In this study we quantify how much of life’s species richness is contained within relatively rapid radiations. We do this across living organisms and within some of the most species-rich groups, including land plants, animals, insects, and vertebrates. For each of these five groups, we compile data on diversification rates and species richness for named clades. We then determine what proportion of the richness of each group is contained within clades with above-average diversification rates (following Morinaga et al., 2023), and those with diversification rates in the upper 75th, 90th, and 95th percentiles. These new analyses allow us to address the long-standing question of whether most of the diversity of life is contained within rapid radiations.

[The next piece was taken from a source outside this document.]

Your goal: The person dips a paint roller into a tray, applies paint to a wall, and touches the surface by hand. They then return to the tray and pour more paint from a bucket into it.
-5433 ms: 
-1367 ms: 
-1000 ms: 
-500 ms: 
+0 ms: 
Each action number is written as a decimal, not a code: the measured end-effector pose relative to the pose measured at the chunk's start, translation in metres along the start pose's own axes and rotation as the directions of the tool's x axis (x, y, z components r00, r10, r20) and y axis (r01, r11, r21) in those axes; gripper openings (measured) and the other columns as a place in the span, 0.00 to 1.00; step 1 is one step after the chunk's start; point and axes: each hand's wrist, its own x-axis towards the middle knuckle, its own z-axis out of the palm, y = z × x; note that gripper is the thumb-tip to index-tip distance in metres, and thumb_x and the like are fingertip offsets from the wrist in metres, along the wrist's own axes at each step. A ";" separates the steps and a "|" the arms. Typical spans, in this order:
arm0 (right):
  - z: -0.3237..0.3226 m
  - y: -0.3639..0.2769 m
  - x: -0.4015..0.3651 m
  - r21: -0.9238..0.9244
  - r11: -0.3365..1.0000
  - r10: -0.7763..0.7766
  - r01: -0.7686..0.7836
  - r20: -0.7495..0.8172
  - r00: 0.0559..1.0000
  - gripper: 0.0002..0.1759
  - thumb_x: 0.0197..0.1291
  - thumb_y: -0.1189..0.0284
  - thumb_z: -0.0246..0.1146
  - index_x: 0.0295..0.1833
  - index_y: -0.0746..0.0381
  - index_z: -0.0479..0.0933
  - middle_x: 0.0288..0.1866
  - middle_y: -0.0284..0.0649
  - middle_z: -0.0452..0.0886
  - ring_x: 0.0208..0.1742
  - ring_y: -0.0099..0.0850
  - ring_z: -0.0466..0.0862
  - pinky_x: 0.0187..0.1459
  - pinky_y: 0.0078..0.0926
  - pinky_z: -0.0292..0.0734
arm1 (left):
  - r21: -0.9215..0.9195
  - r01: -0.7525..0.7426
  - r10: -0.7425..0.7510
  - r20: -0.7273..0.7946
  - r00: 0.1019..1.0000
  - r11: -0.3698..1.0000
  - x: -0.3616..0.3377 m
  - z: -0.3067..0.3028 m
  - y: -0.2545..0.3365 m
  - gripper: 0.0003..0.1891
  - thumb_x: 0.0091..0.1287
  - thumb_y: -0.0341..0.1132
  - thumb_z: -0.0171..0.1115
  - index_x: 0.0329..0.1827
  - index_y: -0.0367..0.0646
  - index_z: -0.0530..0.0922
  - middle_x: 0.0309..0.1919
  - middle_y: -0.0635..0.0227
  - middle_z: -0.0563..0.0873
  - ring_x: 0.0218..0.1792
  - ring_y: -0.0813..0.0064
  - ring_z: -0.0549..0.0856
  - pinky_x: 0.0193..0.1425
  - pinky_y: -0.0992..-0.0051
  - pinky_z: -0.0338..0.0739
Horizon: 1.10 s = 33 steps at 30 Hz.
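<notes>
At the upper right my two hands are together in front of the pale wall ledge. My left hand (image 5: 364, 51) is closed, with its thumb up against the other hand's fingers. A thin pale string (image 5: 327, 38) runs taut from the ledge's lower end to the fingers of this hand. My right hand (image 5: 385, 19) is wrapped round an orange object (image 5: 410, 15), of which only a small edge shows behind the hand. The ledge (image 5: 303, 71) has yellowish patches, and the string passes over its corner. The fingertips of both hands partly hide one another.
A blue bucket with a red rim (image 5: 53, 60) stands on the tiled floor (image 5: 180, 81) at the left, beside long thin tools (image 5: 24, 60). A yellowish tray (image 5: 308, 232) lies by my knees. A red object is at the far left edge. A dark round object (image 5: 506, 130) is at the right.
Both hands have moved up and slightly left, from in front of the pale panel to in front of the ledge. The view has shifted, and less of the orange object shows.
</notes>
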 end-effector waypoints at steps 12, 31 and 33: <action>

Creationists sometimes claim that all this diversity arose through a burst of “warp-speed evolution” after Noah’s flood, but only within fixed “kinds.” The problem is obvious: no one ever noticed this miraculous period of super-evolution, it left no trace in the historical or fossil record, and — conveniently — it seems to have stopped just before science began documenting the natural world.

The notion is, of course, entirely ad hoc and non-biblical, plucked from thin air to make the myth seem slightly more plausible. If Noah and his immediate descendants had really witnessed the miraculous proliferation of multiple new species in each generation, springing forth without intermediates, we would surely expect them to have recorded it in their “history.” Yet the testimony of these silent witnesses is that it never happened.

By contrast, the evidence shows that diversification is real, measurable, and still happening—just not at the breakneck pace creationists imagine. Wiens and Moen’s study makes it plain: life’s rich variety comes from repeated, natural bursts of speciation over deep time, not a one-off creation myth patched up with imaginary hyper-evolution.

In the end, evolution doesn’t need miracles to explain biodiversity — but creationism needs miracles to explain away evolution.